UNHAPPY Meriden businesses claim that their energy supplier could have cost them trade, after cutting the power last month.
Firms in Main Road were given only seven days notice of the work and were offered no compensation for loss of trade, by their supplier, E-on.
The work took place on March 17 and was scheduled from 8.30am and 4pm.
Caroline Spelman, MP for Meriden, said: “I have been informed that only five days notice is legally required.
“I understand that it is sometimes not possible to prevent disruptions to electricity supplies, however, this notice period for scheduled work does not allow time to make alternative arrangements.

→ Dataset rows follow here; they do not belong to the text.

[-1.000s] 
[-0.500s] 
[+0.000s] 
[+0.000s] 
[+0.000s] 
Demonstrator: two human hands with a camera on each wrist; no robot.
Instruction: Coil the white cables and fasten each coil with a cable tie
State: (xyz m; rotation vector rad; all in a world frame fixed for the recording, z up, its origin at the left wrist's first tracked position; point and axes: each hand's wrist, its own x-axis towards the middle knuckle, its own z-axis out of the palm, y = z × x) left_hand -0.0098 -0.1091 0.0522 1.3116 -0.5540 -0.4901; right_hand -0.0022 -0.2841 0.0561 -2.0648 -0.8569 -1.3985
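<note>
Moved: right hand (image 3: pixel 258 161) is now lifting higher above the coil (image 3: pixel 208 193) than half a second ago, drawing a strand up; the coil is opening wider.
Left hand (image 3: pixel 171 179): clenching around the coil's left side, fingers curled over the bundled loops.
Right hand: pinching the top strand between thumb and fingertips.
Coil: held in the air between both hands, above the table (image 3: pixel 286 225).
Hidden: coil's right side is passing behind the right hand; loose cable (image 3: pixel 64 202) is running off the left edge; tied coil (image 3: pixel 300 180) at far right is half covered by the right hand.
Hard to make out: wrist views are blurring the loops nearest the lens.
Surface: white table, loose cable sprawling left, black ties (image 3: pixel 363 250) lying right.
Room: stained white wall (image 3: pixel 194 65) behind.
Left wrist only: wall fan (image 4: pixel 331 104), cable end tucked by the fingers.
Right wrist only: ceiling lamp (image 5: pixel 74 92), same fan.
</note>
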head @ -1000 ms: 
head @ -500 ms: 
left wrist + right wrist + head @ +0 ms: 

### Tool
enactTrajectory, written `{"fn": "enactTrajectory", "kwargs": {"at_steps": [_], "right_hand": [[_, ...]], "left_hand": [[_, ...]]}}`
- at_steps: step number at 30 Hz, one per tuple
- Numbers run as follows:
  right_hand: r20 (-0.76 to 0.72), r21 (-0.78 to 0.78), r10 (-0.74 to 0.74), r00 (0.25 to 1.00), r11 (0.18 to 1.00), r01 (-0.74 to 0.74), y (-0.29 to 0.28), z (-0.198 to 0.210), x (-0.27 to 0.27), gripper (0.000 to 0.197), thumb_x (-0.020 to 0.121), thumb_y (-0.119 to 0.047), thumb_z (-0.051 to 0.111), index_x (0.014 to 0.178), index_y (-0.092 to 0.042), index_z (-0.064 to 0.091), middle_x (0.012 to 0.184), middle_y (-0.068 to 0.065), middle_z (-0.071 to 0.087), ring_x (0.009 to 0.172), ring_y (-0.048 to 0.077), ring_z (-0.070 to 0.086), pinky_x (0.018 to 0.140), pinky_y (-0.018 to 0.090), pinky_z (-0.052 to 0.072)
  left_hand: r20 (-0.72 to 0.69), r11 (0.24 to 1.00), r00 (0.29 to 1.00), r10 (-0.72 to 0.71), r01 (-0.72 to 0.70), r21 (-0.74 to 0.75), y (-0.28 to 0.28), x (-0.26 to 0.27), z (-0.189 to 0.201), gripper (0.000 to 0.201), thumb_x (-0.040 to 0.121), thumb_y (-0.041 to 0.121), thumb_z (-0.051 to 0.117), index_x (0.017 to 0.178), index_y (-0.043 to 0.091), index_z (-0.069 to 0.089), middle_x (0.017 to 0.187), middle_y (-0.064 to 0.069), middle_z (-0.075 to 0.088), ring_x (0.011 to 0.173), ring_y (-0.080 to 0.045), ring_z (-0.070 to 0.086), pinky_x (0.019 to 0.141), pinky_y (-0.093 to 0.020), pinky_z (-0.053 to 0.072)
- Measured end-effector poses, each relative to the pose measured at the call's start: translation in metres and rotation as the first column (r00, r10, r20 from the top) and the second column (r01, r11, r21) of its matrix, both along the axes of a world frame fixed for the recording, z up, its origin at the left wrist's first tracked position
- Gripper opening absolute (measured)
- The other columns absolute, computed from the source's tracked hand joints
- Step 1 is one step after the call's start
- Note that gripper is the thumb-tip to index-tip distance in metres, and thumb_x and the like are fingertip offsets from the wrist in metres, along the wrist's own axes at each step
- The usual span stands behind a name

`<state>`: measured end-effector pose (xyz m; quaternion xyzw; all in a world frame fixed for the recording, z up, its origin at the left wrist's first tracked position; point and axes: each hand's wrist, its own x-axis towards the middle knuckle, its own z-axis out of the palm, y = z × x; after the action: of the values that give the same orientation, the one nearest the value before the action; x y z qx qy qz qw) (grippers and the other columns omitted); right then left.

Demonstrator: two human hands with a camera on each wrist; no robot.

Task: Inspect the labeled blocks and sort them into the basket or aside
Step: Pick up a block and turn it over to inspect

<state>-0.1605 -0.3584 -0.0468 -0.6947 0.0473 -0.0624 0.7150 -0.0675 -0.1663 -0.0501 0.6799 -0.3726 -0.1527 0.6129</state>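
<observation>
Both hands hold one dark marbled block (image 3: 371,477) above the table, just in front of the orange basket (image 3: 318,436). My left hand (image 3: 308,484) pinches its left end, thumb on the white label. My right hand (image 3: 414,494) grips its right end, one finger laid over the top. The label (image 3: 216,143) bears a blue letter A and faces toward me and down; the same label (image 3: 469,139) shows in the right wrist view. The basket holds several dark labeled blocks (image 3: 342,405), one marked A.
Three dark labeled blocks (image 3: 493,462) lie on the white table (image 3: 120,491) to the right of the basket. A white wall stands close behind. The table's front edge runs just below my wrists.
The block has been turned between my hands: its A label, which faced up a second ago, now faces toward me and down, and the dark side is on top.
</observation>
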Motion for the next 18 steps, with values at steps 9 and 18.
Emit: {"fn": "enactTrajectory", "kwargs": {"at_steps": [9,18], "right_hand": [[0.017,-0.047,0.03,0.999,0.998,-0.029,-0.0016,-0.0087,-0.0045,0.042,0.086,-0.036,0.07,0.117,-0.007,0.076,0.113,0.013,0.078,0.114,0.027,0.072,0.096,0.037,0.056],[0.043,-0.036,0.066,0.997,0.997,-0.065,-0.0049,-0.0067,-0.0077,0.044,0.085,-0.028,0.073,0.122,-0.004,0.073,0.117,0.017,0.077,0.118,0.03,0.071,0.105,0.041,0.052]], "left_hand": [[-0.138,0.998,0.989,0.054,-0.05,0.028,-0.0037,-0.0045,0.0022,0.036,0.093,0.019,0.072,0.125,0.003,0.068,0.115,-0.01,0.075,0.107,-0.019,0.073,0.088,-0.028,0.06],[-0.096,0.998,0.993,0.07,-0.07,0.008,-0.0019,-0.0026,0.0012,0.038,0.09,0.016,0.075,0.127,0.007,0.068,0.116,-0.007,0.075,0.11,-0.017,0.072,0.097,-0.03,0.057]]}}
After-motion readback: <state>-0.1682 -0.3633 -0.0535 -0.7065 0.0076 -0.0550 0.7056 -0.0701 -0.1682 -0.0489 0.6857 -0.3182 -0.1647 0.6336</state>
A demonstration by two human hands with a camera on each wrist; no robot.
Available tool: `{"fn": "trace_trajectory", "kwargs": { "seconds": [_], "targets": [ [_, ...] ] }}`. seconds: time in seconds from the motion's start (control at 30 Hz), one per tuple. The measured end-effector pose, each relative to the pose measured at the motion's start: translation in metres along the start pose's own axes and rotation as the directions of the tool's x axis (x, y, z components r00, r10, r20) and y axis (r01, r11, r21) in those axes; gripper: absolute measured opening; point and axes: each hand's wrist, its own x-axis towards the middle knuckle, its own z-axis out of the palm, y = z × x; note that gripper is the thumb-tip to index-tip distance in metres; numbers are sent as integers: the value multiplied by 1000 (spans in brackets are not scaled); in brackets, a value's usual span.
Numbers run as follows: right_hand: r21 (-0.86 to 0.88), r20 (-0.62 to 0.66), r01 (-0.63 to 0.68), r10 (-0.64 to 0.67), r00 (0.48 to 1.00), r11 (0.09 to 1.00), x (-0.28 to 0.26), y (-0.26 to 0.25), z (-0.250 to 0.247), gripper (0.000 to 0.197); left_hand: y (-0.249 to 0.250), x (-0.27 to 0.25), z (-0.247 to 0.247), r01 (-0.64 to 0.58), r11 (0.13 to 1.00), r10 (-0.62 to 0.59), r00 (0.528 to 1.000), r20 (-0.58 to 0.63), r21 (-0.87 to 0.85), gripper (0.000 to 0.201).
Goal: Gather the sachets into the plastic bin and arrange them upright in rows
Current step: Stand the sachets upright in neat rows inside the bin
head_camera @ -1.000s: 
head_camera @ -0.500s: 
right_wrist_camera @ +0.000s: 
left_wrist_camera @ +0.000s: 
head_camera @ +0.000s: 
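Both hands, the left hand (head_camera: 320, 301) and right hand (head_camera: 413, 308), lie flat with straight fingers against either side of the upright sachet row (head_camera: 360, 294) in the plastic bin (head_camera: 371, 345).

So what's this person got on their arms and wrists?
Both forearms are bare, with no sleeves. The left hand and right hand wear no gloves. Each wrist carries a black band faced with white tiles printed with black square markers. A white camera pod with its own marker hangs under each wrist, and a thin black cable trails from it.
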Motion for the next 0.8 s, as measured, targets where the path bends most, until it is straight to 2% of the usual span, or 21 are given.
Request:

“I have also asked E-on to consider some means of compensation for loss of business, especially during the recession when smaller companies need to keep a flow of income in order to survive.”
Mrs Spelman and the Federation of Small Businesses are now calling for a change of rules to the notice of power cuts to small businesses.
Ian O’Donnell, managing director of Real Point said: “As a web based business our power supply is vital. With only seven days notice it will be very difficult to make the plans to ensure my business delivers an uninterrupted service to my customers.”
Jackie Hyde, duty manager of The Bulls Head, described the power loss as having ‘a huge financial impact on the business’. She said: “The Bulls Head is not only a pub but a hotel with 13 rooms. Without power we cannot take bookings in the hotel for the night before nor can we open for our lunchtime trade on day of the outage.”
An E-on spokesperson said: “In these circumstances we do not offer compensation for planned work but fortunately the work was finished ahead of schedule at 2.27pm that day.”